== Problem requirements ==
All of the lines below are to be transcribed faithfully, with pictures excluded from the copy.

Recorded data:
+++++

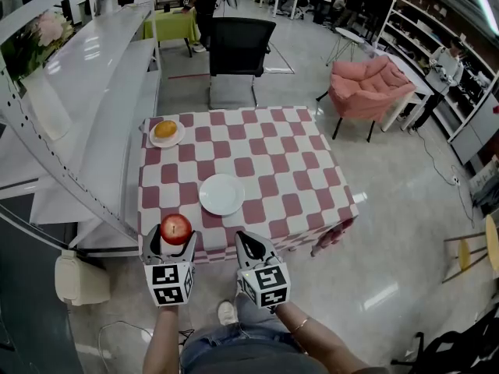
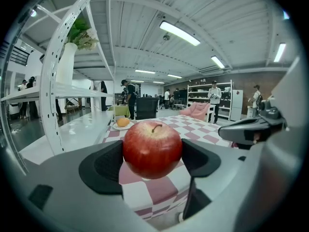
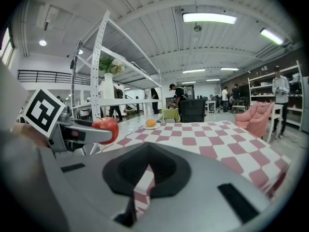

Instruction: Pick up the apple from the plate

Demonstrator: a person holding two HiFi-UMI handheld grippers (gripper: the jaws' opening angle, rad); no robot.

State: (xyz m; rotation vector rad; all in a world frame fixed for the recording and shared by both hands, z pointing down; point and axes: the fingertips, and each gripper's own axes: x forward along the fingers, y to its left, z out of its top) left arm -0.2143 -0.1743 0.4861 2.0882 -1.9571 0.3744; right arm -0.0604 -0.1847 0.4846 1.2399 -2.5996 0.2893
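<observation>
A red apple [image 1: 175, 228] [image 2: 152, 149] sits between the jaws of my left gripper [image 1: 173, 241] [image 2: 152, 162], held in the air over the near left corner of the checked table [image 1: 273, 142]. The jaws press on both its sides. The empty white plate [image 1: 222, 195] lies on the table a little ahead and to the right of the apple. My right gripper [image 1: 251, 246] [image 3: 144, 170] hangs at the table's near edge, shut with nothing in it. In the right gripper view the apple [image 3: 107, 128] shows at the left.
A small plate with an orange-coloured food item [image 1: 166, 133] [image 2: 122, 123] [image 3: 151, 123] stands at the table's far left corner. A white shelving rack [image 1: 78, 100] runs along the left. A black chair [image 1: 238, 53] stands behind the table, a pink armchair [image 1: 366, 84] at the back right.
</observation>
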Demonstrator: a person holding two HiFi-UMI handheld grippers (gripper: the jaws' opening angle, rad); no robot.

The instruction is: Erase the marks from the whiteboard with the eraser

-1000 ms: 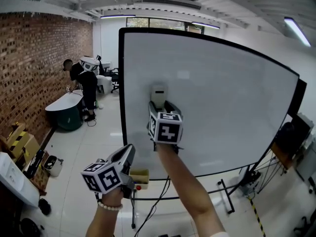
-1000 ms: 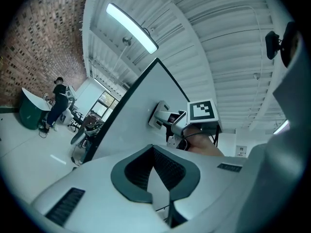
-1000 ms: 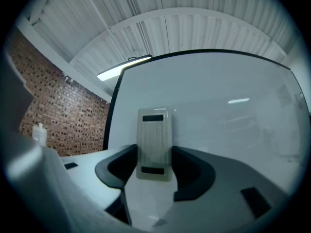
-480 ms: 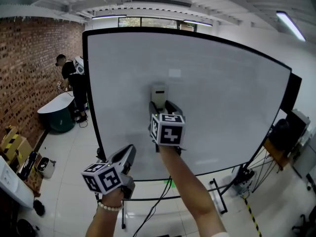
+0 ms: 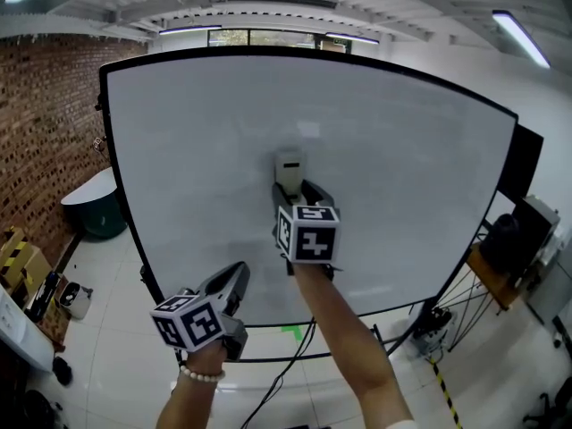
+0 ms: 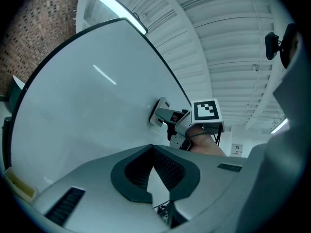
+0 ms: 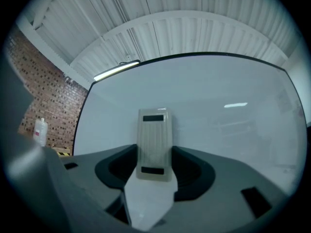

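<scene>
- The eraser (image 5: 288, 168), a pale oblong block, stands with its long axis upright near the middle of the whiteboard (image 5: 402, 141), one short end pointing to the ceiling and the other down into the jaws.
- The right gripper (image 5: 291, 191) has its jaws closed on the lower half of the eraser, one dark pad against each long side, as the right gripper view shows.
- Seen from the left gripper view, the eraser (image 6: 158, 112) appears to lie with its flat face against the board, though the contact line is too small to confirm.
- The left gripper (image 5: 234, 277) hangs lower and to the left, near the board's bottom edge; its jaws meet at the tips with nothing between them.
- The board's white surface fills most of the head view inside a black frame; a brick wall (image 5: 36, 141) runs along the left of the room.
</scene>
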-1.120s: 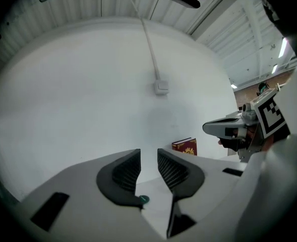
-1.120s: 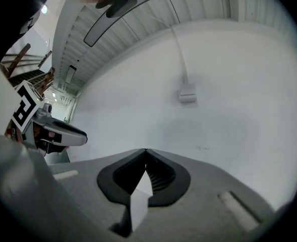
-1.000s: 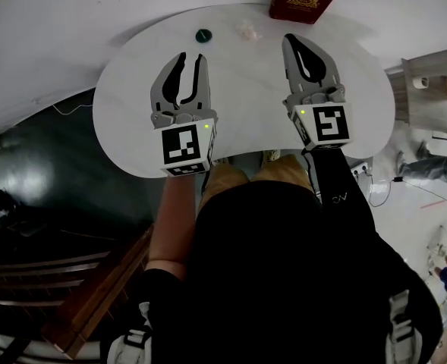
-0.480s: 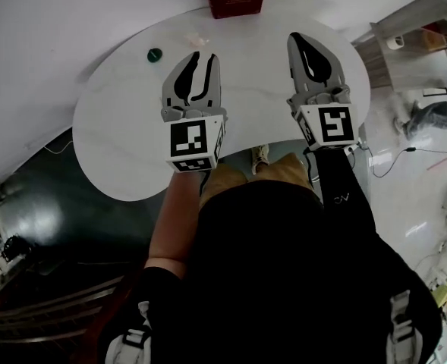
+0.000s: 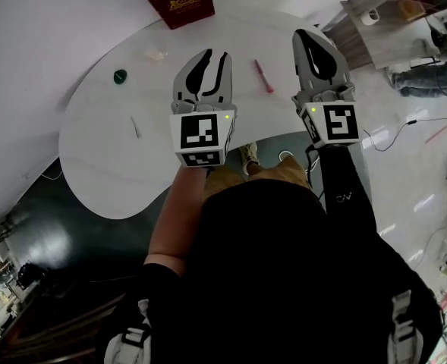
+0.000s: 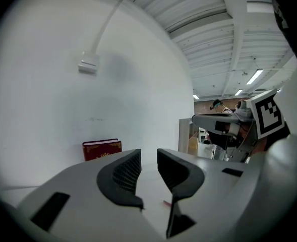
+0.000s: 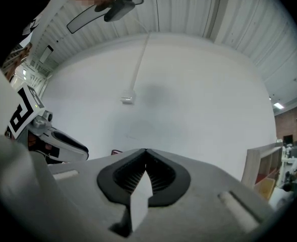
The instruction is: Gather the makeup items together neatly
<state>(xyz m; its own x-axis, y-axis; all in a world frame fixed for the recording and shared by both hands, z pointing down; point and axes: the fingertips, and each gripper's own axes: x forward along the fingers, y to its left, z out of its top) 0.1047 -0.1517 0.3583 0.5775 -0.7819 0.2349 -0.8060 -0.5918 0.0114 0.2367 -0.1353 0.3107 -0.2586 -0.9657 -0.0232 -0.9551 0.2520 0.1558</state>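
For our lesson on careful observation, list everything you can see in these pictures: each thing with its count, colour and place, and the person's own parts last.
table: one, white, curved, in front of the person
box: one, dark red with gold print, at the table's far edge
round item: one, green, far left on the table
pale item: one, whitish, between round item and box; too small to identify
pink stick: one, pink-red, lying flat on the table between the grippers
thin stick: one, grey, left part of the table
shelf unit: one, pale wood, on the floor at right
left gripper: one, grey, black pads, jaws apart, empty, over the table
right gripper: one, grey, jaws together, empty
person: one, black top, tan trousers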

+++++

== Output ==
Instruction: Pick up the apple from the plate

Demonstrator: a person holding two HiFi-UMI handheld grippers (gripper: the jaws' opening angle, rad); no robot.

State: (xyz m; rotation vector rad; all in a world frame fixed for the recording and shared by both hands, z pointing down; point and axes: the fingertips, and each gripper's own axes: x forward along the fingers, y to its left, z out of its top) left arm -0.2143 -0.1743 0.4861 2.0882 -1.9571 0.3744; right arm -0.0604 -0.1847 0.4846 1.2399 -2.5996 0.2893
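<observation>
A red apple [image 1: 175, 228] [image 2: 152, 149] sits between the jaws of my left gripper [image 1: 173, 241] [image 2: 152, 162], held in the air over the near left corner of the checked table [image 1: 273, 142]. The jaws press on both its sides. The empty white plate [image 1: 222, 195] lies on the table a little ahead and to the right of the apple. My right gripper [image 1: 251, 246] [image 3: 144, 170] hangs at the table's near edge, shut with nothing in it. In the right gripper view the apple [image 3: 107, 128] shows at the left.
A small plate with an orange-coloured food item [image 1: 166, 133] [image 2: 122, 123] [image 3: 151, 123] stands at the table's far left corner. A white shelving rack [image 1: 78, 100] runs along the left. A black chair [image 1: 238, 53] stands behind the table, a pink armchair [image 1: 366, 84] at the back right.
</observation>
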Demonstrator: a person holding two HiFi-UMI handheld grippers (gripper: the jaws' opening angle, rad); no robot.

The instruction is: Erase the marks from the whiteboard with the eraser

-1000 ms: 
-1000 ms: 
-1000 ms: 
-480 ms: 
+0 ms: 
+0 ms: 
+0 ms: 

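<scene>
- The eraser (image 5: 288, 168), a pale oblong block, stands with its long axis upright near the middle of the whiteboard (image 5: 402, 141), one short end pointing to the ceiling and the other down into the jaws.
- The right gripper (image 5: 291, 191) has its jaws closed on the lower half of the eraser, one dark pad against each long side, as the right gripper view shows.
- Seen from the left gripper view, the eraser (image 6: 158, 112) appears to lie with its flat face against the board, though the contact line is too small to confirm.
- The left gripper (image 5: 234, 277) hangs lower and to the left, near the board's bottom edge; its jaws meet at the tips with nothing between them.
- The board's white surface fills most of the head view inside a black frame; a brick wall (image 5: 36, 141) runs along the left of the room.
</scene>
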-1.120s: 
-1.120s: 
-1.000s: 
-0.480s: 
+0.000s: 
+0.000s: 
+0.000s: 
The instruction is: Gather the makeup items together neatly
<state>(xyz m; its own x-axis, y-axis; all in a world frame fixed for the recording and shared by both hands, z pointing down; point and axes: the fingertips, and each gripper's own axes: x forward along the fingers, y to its left, z out of its top) 0.1047 -0.1517 0.3583 0.5775 -0.7819 0.2349 -0.8060 -0.5918 0.0114 0.2367 -0.1353 0.3107 -0.2586 -0.9657 -0.0232 -0.9551 0.2520 0.1558</state>
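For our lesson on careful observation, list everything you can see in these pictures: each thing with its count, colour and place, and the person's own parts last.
table: one, white, curved, in front of the person
box: one, dark red with gold print, at the table's far edge
round item: one, green, far left on the table
pale item: one, whitish, between round item and box; too small to identify
pink stick: one, pink-red, lying flat on the table between the grippers
thin stick: one, grey, left part of the table
shelf unit: one, pale wood, on the floor at right
left gripper: one, grey, black pads, jaws apart, empty, over the table
right gripper: one, grey, jaws together, empty
person: one, black top, tan trousers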

The answer is complete, and the exercise is done.